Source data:
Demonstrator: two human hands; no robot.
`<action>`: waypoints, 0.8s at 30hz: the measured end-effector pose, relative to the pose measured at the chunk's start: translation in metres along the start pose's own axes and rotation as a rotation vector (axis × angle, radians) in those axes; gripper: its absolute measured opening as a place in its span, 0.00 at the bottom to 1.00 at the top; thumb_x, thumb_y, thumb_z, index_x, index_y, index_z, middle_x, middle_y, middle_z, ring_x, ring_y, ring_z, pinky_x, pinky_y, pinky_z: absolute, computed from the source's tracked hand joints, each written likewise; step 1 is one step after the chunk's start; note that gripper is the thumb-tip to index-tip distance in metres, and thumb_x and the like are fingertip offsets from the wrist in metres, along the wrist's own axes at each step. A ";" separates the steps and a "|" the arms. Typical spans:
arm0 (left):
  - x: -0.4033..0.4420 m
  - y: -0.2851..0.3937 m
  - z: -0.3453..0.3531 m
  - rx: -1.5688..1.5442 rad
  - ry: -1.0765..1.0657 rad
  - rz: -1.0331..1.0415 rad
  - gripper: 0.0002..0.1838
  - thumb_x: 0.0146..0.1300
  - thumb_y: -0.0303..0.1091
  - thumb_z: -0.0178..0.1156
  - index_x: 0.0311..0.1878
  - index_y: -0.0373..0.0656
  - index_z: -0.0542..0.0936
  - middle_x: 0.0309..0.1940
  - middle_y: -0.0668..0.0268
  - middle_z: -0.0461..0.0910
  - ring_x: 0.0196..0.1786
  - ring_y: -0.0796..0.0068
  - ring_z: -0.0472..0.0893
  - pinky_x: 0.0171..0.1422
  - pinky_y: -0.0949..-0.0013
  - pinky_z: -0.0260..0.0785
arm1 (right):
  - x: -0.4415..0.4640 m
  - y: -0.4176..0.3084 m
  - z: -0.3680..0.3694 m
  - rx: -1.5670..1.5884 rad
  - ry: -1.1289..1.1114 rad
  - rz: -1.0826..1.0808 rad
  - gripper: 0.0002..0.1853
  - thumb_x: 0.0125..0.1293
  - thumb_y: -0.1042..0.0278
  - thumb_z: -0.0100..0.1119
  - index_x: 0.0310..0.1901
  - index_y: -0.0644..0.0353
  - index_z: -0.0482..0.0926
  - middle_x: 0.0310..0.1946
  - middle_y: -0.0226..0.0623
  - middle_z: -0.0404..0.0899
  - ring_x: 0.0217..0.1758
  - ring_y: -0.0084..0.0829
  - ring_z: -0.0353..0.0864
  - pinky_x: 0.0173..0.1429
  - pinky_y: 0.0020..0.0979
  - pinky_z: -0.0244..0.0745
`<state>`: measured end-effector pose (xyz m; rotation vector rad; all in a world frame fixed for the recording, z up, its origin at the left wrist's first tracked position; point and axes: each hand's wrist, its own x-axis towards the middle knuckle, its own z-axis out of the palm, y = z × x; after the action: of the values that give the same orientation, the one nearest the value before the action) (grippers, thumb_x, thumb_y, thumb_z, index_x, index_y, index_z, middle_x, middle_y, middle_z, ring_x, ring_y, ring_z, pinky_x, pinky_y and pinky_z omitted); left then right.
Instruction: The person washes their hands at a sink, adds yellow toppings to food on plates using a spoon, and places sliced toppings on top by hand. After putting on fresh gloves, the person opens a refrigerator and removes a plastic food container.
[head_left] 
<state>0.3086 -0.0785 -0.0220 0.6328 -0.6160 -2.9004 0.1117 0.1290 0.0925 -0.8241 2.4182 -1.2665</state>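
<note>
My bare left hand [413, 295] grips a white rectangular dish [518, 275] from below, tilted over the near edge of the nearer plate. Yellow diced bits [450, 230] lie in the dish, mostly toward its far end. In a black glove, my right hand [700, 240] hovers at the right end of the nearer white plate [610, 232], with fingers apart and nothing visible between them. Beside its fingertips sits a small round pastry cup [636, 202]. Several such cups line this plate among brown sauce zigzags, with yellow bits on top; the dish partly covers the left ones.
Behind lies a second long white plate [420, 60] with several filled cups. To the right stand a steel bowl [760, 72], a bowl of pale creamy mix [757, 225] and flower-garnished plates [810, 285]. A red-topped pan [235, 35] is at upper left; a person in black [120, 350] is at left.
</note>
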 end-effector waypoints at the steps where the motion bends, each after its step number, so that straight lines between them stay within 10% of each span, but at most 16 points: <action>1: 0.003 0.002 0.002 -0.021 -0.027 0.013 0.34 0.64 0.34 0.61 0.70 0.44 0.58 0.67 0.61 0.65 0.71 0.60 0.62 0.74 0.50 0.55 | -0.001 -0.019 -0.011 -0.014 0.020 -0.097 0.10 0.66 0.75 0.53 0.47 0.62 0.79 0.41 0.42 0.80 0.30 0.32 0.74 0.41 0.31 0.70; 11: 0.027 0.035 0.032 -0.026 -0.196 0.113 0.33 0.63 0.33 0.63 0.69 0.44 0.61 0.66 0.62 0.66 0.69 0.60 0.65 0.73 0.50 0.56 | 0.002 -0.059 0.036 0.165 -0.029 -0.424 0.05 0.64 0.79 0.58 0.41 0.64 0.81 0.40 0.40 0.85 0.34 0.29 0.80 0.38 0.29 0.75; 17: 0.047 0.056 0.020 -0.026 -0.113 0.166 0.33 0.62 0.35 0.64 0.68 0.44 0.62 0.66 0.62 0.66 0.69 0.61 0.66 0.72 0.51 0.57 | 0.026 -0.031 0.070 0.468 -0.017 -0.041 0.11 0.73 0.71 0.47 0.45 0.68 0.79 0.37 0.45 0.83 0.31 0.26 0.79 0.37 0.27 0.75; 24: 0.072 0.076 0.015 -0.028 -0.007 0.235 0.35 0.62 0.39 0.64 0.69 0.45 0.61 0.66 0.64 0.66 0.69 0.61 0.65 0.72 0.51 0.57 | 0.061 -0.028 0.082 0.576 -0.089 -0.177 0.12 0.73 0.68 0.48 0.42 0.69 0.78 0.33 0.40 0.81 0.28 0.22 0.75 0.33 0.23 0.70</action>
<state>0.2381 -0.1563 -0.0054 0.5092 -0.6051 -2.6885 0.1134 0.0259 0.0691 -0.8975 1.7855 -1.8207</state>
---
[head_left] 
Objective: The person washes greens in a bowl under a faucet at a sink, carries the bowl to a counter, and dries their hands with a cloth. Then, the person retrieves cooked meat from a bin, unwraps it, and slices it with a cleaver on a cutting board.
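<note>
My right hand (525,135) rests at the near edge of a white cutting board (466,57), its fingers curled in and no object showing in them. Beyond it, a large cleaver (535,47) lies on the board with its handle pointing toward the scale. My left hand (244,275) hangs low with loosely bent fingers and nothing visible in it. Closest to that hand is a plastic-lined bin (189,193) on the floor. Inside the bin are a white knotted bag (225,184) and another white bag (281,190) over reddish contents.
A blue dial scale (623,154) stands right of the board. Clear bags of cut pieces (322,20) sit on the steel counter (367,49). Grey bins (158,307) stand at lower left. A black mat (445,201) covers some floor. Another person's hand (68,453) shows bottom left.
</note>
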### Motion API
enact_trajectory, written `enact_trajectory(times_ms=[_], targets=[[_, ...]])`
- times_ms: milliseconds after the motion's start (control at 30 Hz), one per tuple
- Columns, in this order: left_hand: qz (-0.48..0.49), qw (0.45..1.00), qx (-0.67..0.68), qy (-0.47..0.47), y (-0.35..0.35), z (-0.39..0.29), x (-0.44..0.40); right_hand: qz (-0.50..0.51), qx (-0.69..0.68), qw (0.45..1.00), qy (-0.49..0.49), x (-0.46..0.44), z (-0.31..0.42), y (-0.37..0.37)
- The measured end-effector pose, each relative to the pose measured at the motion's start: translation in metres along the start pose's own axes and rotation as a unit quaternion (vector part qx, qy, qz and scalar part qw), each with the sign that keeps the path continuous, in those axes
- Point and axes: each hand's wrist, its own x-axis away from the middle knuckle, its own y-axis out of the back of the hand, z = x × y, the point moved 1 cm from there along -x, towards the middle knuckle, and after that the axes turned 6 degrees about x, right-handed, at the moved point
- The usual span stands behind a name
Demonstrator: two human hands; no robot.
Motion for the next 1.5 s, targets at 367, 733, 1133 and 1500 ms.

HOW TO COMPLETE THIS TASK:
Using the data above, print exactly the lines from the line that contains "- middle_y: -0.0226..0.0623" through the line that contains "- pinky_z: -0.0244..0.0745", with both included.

SOLUTION TO THE EXERCISE:
  - middle_y: -0.0226..0.0623
  - middle_z: -0.0404..0.0899
  - ring_x: 0.0217..0.1758
  - ring_y: -0.0084..0.0829
  - ring_z: -0.0353..0.0864
  - pinky_x: 0.0173..0.1429
  - pinky_y: 0.0020..0.0979
  - pinky_z: -0.0244..0.0745

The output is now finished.